Courteney Cox gibt zu, dass es «weh tat», die einzige ‘Friends’-Darstellerin zu sein, die nicht für einen Emmy nominiert wurde. Die Schauspielerin wurde für ihre Darstellung der Monica Geller nie für einen Emmy nominiert, während die anderen fünf Hauptdarsteller - Lisa Kudrow, Jennifer Aniston, Matt LeBlanc, Matthew Perry und David Schwimmer - alle mehrfach nominiert wurden.
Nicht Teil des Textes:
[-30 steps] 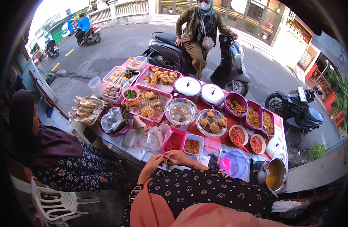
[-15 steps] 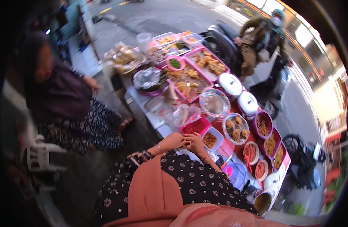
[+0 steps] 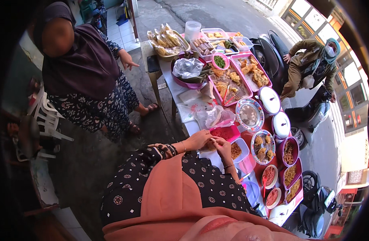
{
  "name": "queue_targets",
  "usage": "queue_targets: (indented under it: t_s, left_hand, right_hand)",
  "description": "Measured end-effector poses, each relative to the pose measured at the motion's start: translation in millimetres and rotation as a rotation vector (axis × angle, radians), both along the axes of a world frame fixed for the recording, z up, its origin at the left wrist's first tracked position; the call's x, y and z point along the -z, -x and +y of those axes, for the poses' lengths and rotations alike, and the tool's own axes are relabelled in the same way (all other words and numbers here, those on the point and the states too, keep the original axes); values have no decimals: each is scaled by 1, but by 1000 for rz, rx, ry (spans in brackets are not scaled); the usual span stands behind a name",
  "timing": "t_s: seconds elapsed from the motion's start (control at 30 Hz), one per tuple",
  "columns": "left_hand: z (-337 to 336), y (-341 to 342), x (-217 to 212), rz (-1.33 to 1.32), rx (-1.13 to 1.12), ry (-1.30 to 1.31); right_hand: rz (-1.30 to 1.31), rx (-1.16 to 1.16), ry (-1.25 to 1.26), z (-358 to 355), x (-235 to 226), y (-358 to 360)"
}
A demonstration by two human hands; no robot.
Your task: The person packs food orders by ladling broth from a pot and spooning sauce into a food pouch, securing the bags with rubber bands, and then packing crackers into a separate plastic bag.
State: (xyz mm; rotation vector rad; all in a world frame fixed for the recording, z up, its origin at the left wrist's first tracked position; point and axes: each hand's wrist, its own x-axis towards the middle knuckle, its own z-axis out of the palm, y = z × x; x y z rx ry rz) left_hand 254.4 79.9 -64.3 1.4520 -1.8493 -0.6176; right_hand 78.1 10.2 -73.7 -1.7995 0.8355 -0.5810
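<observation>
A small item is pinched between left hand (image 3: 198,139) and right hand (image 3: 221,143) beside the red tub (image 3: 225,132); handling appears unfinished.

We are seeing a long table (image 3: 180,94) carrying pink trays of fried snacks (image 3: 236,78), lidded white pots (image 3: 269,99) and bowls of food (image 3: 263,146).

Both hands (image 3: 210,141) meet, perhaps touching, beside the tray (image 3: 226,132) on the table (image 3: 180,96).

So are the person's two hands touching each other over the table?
Touching, it seems. The head view shows the left hand and right hand meeting at the fingertips beside the red-filled tray, with no gap visible between them.
</observation>
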Motion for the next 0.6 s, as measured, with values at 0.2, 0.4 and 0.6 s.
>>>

Kudrow gewann sogar 1998 den Emmy als beste Nebendarstellerin in einer Comedyserie für ihre Darstellung der schrulligen Phoebe Buffay, und auch Aniston wurde 2002 als beste Hauptdarstellerin in einer Comedyserie für ihre Rolle der Rachel Green ausgezeichnet. Doch Cox gibt bereitwillig zu, dass diese Ablehnung ärgerlich war. In der ‘Howard Stern Show’ sagte sie: «Ja, das hat mich immer verletzt. Als jedes einzelne Darsteller-Mitglied ausser mir nominiert wurde, hat das definitiv meine Gefühle verletzt. Ich habe mich für alle gefreut und dann, als es hiess: 'Oh, ich bin die Einzige?' Das tat weh.»

Die 57-Jährige fühlte aber einen enormen Stolz, als sie eine Golden-Globe-Nominierung für die erste Staffel ihrer darauffolgenden Sitcom 'Cougar Town' erhielt - die von Coquette Productions koproduziert wurde, der Firma, die sie mit ihrem Ex-Mann David Arquette gegründet hat.